*What you should do:*
Return exactly the span of lines in the following data that opens with the line containing "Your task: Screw" and closes with the line containing "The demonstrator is". Include nothing else.

*Collected material:*
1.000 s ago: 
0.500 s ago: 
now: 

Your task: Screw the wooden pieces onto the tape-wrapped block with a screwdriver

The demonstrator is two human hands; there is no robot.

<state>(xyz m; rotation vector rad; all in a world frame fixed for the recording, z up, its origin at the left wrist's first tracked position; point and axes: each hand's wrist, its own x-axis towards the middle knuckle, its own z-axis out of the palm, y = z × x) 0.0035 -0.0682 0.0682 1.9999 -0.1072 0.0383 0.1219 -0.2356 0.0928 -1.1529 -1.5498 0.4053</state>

*Task result:*
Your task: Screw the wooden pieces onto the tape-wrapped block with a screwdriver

The demonstrator is two human hands; there is no robot.

This exercise calls for no further output.